Nel Carso di Trieste, nel nord est d’Italia, è stata compiuta un’incredibile scoperta. Scopriamo insieme di che cosa si tratta.
Nella zona brulla e desolata, popolata solo di pini neri ed erbacce, altrimenti nota come Carso sorgono dei resti rupestri assai particolari. Si tratta dei castellieri: quanto rimane di possenti fortificazioni realizzate dagli abitanti locali in epoca protostorica. I castellieri erano grandi cinte di pietra; mura perimetrali possenti, spesse diversi metri. Erano posizionate sui colli del Carso, in una posizione dominante; e all’interno sorgeva il villaggio dei primi abitanti del luogo. Stalle, fucine, campi coltivati, recinti per gli animali, case private; l’intera vita del popolo si svolgeva all’interno del castelliere e della sua (relativa) sicurezza.
Un dei castellieri più importanti è quello di Rupinpiccolo, dove i resti della cinta muraria appaiono ancora chiaramente visibili. Proprio qui sorgeva una delle fortificaizoni più importanti, a suo tempo visitata nell’ottocento nelle sue antiche rimanenze dal console inglese Sir Richard Burton. E proprio qui è avvenuta una scoperta incredibile.
Sopra infatti la porta di accesso al castelliere è stata rinvenuta una pietra circolare, scolpita con una costellazione di punti. ‘Costellazione’ appunto, perchè si è coperto come si tratti di una mappa, nello specifico una mappa stellare. La superficie, liscia e levigata, presenta in totale (considerando entrambe le facce) 29 puntini incisi con uno scalpello. E proprio i resti preistorici dello scalpello erano stati ritrovati poco distanti.
Sovrapponendo il reticolo di punti, in apparenza insensato, con le odierne mappe stellari, si è scoperto come corrispondessero perfettamente ad una mappa stellare. Specificatamente 24 segni corrispondono alla coda dello Scorpione, Orione, le stelle della cintura Betelgeuse e Rigel e l’ammasso delle Pleiadi. Sul retro invece i rimanenti 5 punti ricostruiscono la famosa Cassiopea.
La ricerca è stata compiuta dall’archeologo dell’Università Ca’ Foscari di Venezia e dell’Ictp Federico Bernardini, aiutato nei dettagli tecnici dall’astronomo dell’Inaf di Trieste Paolo Molaro. I segni non corrispondenti dovrebbero essere una Supernova oggigiorno non più visibile e alcune stelle derivanti dalla diversa epoca storica nella quale la mappa venne realizzata.

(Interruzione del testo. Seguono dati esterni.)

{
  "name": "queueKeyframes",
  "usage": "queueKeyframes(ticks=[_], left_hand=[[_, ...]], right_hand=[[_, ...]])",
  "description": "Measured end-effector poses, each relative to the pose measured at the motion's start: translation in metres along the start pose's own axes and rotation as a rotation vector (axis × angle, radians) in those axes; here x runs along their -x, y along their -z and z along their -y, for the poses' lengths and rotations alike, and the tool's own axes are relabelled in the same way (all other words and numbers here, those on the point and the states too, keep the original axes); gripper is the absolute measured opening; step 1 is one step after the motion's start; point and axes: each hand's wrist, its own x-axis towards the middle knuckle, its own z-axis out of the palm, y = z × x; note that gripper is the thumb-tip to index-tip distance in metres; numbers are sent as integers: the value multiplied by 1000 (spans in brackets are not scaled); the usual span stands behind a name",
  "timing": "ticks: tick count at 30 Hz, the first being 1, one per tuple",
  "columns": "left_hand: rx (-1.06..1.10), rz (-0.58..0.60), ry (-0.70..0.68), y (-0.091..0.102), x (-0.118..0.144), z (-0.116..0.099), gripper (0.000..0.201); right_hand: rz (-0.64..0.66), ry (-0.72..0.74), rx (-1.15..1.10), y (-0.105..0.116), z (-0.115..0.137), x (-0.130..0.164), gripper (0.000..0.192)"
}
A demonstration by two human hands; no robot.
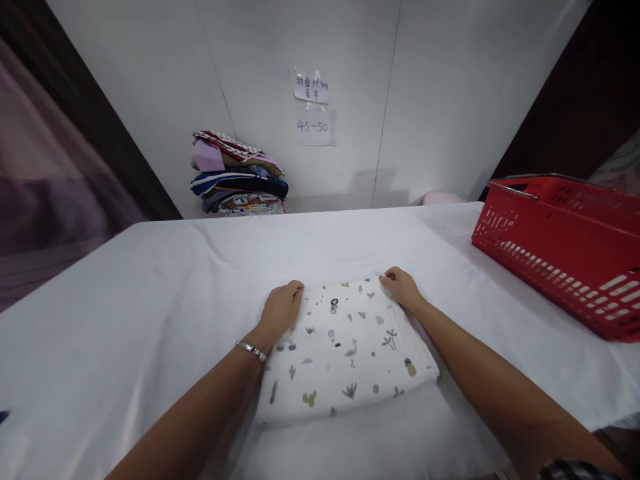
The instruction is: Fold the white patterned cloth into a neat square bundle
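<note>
A white cloth [350, 353], printed with flamingos, cacti and pineapples, lies folded into a flat rectangle on the white-covered table [125, 320]. My left hand [283, 307] pinches its far left corner; a silver bracelet circles that wrist. At the far right corner, the fingers of my right hand [401, 288] are closed on the cloth's edge. The near edge of the cloth faces me and is held by neither hand.
On the right side of the table stands a red plastic basket [555, 247] with a metal handle. Beyond the far edge, a stack of folded fabrics [240, 177] rests by the wall. Two paper signs [315, 127] hang there. Pink sheer fabric [50, 167] drapes at the left.
</note>
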Motion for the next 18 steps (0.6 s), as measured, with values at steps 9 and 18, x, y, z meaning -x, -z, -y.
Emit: queueKeyframes(ticks=[9, 18], left_hand=[[-98, 157, -386, -13, 22, -59, 57], [-156, 197, -415, -28, 22, -54, 58]], right_hand=[[67, 82, 168, 11, 8, 2, 27], [468, 628, 152, -26, 84, 98, 77]])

Secondo le prime stime dovrebbe trattarsi della più antica mappa stellare mai ritrovata; basti pensare che il suo analogo più vecchio, il disco di Nebra, è un manufatot di bronzo datato intorno al 1600 a. C. La mappa invece risalirebbe a un periodo tra il 1800 e il 400 a. C.
Un ritrovamento che ci lascia interrogare su quanto ancora, nella vecchia Europa, abbiamo da scoprire, senza necessariamente dover fare appello ai faraoni dell’Egitto o agli Aztechi delle Americhe.